NNFC_CONV : conv

SYNOPSIS
Convert a term to negation normal form.

DESCRIPTION
The conversion NNFC_CONV proves a term equal to an equivalent in `negation normal form' (NNF). This means that other propositional connectives are eliminated in favour of conjunction (`/\'), disjunction (`\/') and negation (`~'), and the negations are pushed down to the level of atomic formulas, also through universal and existential quantifiers, with double negations eliminated.

FAILURE CONDITIONS
Never fails; on non-Boolean terms it just returns a reflexive theorem.

EXAMPLE
  # NNFC_CONV `(!x. p(x) <=> q(x)) ==> ~ ?y. p(y) /\ ~q(y)`;;
  Warning: inventing type variables
  val it : thm =
    |- (!x. p x <=> q x) ==> ~(?y. p y /\ ~q y) <=>
       (?x. (p x \/ q x) /\ (~p x \/ ~q x)) \/ (!y. ~p y \/ q y)

USES
Mostly useful as a prelude to automated proof procedures, but users may sometimes find it useful.

COMMENTS
A toplevel equivalence p <=> q is converted to (p \/ ~q) /\ (~p \/ q).

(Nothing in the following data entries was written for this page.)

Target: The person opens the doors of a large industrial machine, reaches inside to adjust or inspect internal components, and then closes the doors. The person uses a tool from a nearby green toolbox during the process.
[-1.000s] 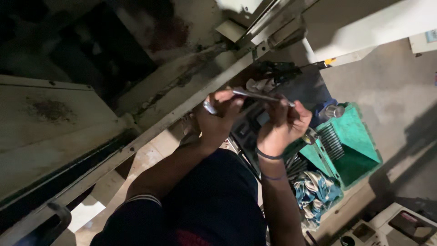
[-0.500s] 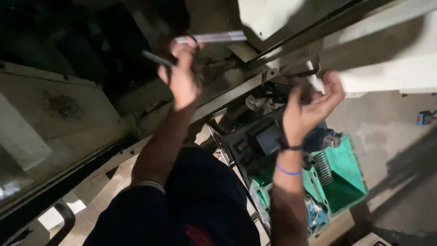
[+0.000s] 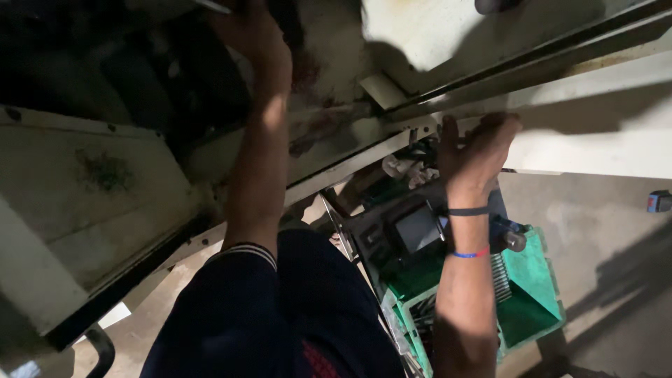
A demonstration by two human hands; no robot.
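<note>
A person in a dark blue sleeve (image 3: 231, 308) works among pale, stained machine panels; at nine o'clock a grimy cream panel (image 3: 91, 203) with a dark blotch slopes across the view, a black handle (image 3: 101, 350) curling at seven o'clock beneath it; the left hand (image 3: 252, 31) reaches up to eleven o'clock into a dark recess, closed around something at the frame's top edge, where a thin pale metal tool (image 3: 210, 5) just shows, though whether the fingers grip it cannot be told; a long metal rail (image 3: 364, 157) runs diagonally from the lower left to two o'clock, crossing between the two arms; the right hand (image 3: 476, 150), at about two o'clock, has its fingers curled over the lower edge of a white beam (image 3: 595, 133), grasping it, the wrist ringed by a black band and a blue-and-red band; below the forearm, at five o'clock, sits a green crate (image 3: 539, 294) packed with dark tools, a black boxy device (image 3: 413, 227) just left of the wrist; a small blue object (image 3: 659, 201) lies on the concrete floor at three o'clock
</note>
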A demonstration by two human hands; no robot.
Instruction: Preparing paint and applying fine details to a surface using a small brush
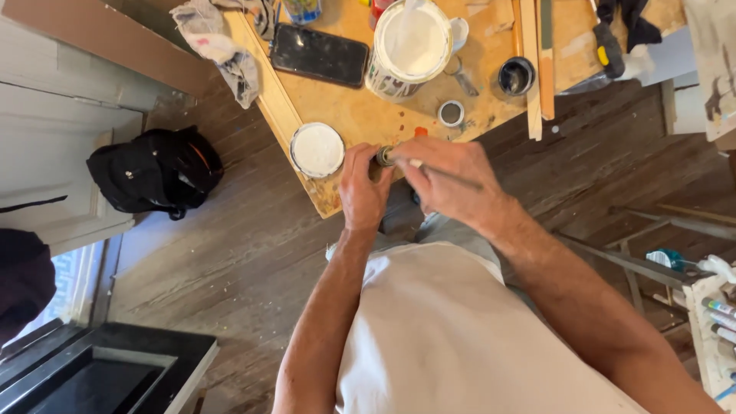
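Note:
My left hand (363,186) is wrapped around a small dark round container (384,156) at the near corner of a plywood table (349,111). My right hand (452,182) is closed on a thin brush (448,175), whose pale tip meets the container's rim. A round white paint lid (317,149) lies just left of my left hand. An open can of white paint (411,47) stands farther back on the table.
A black phone (319,55), a small grey ring cap (451,113), a dark open pot (515,77), wooden strips (539,69) and a paint-stained rag (222,46) lie on the table. A black backpack (156,170) sits on the wooden floor at left. Paint tubes (717,322) rest at right.

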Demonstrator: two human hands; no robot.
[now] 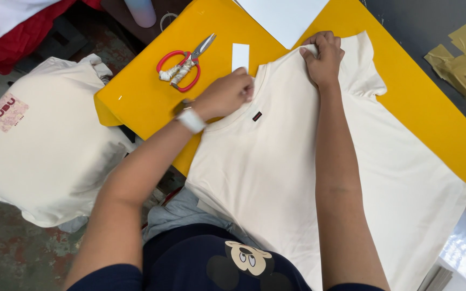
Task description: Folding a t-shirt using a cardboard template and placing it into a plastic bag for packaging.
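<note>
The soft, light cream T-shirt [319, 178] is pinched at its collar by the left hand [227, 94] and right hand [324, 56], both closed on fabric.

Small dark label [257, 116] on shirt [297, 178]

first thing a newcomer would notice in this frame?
Probably the cream T-shirt spread flat over the bright yellow table, filling the middle and right. Both hands sit at its collar end: the left hand in a closed grip by the neckline, the right hand pinching the shoulder edge. Red-handled scissors lie on the yellow surface up and left of the left hand.
</note>
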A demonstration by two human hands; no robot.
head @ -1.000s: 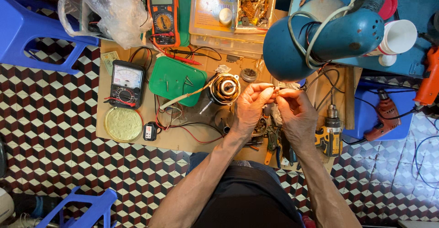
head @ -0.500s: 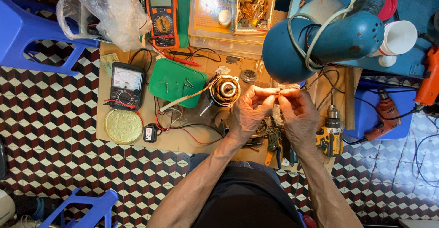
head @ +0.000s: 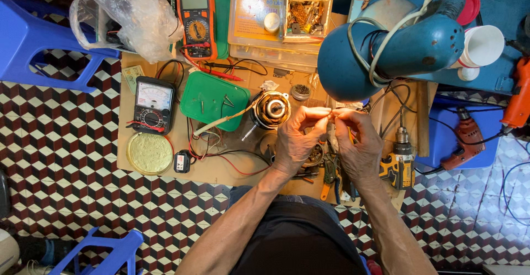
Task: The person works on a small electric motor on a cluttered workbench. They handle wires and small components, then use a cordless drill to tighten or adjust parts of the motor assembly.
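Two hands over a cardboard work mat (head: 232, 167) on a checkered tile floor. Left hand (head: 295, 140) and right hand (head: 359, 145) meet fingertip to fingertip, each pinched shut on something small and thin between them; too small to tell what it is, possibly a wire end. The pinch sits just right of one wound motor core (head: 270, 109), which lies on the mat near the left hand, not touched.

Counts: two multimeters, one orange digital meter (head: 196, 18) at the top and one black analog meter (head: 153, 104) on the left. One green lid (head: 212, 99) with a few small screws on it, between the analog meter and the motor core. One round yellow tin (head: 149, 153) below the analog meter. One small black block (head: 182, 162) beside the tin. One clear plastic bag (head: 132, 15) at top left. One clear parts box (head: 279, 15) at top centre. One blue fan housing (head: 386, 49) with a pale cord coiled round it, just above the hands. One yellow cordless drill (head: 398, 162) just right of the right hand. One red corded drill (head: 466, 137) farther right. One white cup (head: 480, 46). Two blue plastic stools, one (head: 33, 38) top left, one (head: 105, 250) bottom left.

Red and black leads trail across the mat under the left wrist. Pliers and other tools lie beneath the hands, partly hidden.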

In general this ``splitting'' of equivalences is done with the expectation that the final formula may be put into conjunctive normal form (CNF), as a prelude to a proof (rather than refutation) procedure. An otherwise similar conversion NNC_CONV prefers a `disjunctive' splitting and is better suited for a term that will later be translated to DNF for refutation.

SEE ALSO
GEN_NNF_CONV, NNF_CONV.